Visualize and Evaluate Initial Tuning

```
best_mlp_id_no_bayes <-
mlp_brulee_tune_grid |>
select_best(metric = "roc_auc")
# extract the best model from the workflow
best_mlp_no_bayes <-
mlp_brulee_tune_grid |>
extract_workflow() |>
finalize_workflow(best_mlp_id_no_bayes) |>
last_fit(ad_split)
# collect the metrics for the best model
best_mlp_no_bayes |>
collect_metrics()
```

```
# A tibble: 2 × 4
.metric .estimator .estimate .config
<chr> <chr> <dbl> <chr>
1 accuracy binary 0.833 Preprocessor1_Model1
2 roc_auc binary 0.852 Preprocessor1_Model1
```

```
# plot results of test set fit
best_mlp_no_bayes |>
collect_predictions() |>
roc_curve(Class, .pred_Impaired) |>
autoplot()
```

We now take the initial MLP tune results and pass them to `tune_bayes()`

, which includes the initial grid of hyperparameter values, the folds we created above, and the `bayes_control`

variables we created earlier.

Bayesian Optimization of MLP

`Optimizing roc_auc using the expected improvement`

`! No improvement for 30 iterations; returning current results.`

Yet again, we can use `autoplot()`

to visualize the results of tuning. From this, it appears that learning rate has a big impact on model performance, but number of epochs and droput rate are less important. Digging into why is beyond the scope of this post, but it’s important to recognize that not all hyperparameter are created equal.

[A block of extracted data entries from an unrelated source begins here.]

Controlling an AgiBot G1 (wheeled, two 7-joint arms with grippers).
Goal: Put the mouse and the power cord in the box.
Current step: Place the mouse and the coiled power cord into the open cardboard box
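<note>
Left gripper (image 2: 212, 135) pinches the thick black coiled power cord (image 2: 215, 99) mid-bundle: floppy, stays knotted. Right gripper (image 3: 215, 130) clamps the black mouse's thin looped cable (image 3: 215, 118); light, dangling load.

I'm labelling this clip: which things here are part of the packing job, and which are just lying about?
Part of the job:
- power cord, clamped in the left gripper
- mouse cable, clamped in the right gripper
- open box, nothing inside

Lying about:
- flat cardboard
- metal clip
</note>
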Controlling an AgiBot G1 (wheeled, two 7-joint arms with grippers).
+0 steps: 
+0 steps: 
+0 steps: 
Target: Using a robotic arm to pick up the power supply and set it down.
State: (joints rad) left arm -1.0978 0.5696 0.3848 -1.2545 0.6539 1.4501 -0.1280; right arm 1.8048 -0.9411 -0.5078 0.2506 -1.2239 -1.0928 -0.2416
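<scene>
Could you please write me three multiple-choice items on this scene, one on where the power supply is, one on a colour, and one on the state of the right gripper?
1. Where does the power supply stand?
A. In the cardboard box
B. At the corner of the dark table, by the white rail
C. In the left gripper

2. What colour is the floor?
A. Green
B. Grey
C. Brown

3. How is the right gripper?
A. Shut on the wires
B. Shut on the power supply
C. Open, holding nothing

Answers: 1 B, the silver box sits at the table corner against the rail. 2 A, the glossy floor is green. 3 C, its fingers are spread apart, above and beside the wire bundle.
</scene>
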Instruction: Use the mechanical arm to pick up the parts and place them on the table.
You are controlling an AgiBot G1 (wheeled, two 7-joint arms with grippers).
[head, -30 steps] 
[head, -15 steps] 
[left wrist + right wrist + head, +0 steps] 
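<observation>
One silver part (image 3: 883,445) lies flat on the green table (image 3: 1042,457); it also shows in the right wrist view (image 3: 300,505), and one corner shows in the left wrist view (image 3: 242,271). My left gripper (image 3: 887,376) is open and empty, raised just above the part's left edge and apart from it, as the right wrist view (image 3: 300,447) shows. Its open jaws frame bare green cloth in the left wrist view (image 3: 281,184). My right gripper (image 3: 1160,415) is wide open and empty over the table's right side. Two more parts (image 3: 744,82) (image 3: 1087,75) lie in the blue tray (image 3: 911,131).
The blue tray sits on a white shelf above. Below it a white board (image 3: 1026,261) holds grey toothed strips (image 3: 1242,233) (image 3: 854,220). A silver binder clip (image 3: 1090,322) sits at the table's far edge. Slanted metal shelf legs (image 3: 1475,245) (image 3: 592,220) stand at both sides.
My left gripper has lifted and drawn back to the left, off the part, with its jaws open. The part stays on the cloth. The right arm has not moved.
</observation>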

And yet again, we can use `collect_metrics()`

to collect the results of tuning.

```
# A tibble: 142 × 10
dropout epochs learn_rate .metric .estim…¹ mean n std_err .config .iter
<dbl> <int> <dbl> <chr> <chr> <dbl> <int> <dbl> <chr> <int>
1 0.1 10 0.001 accuracy binary 0.426 3 0.0897 Prepro… 0
2 0.1 10 0.001 roc_auc binary 0.491 3 0.0212 Prepro… 0
3 0.5 10 0.001 accuracy binary 0.563 3 0.111 Prepro… 0
4 0.5 10 0.001 roc_auc binary 0.542 3 0.0360 Prepro… 0
5 0.9 10 0.001 accuracy binary 0.466 3 0.0362 Prepro… 0
6 0.9 10 0.001 roc_auc binary 0.554 3 0.0576 Prepro… 0
7 0.1 105 0.001 accuracy binary 0.357 3 0.0274 Prepro… 0
8 0.1 105 0.001 roc_auc binary 0.459 3 0.0476 Prepro… 0
9 0.5 105 0.001 accuracy binary 0.610 3 0.0619 Prepro… 0
10 0.5 105 0.001 roc_auc binary 0.550 3 0.0707 Prepro… 0
# … with 132 more rows, and abbreviated variable name ¹.estimator
```

For our moment of truth, we can select the best model and evaluate it on the test set.

Finalize Model and Evaluate

```
# A tibble: 2 × 4
.metric .estimator .estimate .config
<chr> <chr> <dbl> <chr>
1 accuracy binary 0.893 Preprocessor1_Model1
2 roc_auc binary 0.890 Preprocessor1_Model1
```

```
# plot results of test set fit
best_mlp |>
collect_predictions() |>
roc_curve(Class, .pred_Impaired) |>
autoplot()
```

Based on these results, there was not much value in the Bayesian optimization in this case. Nonetheless, it is a useful tool to have in your toolbox, and I hope you find this example useful.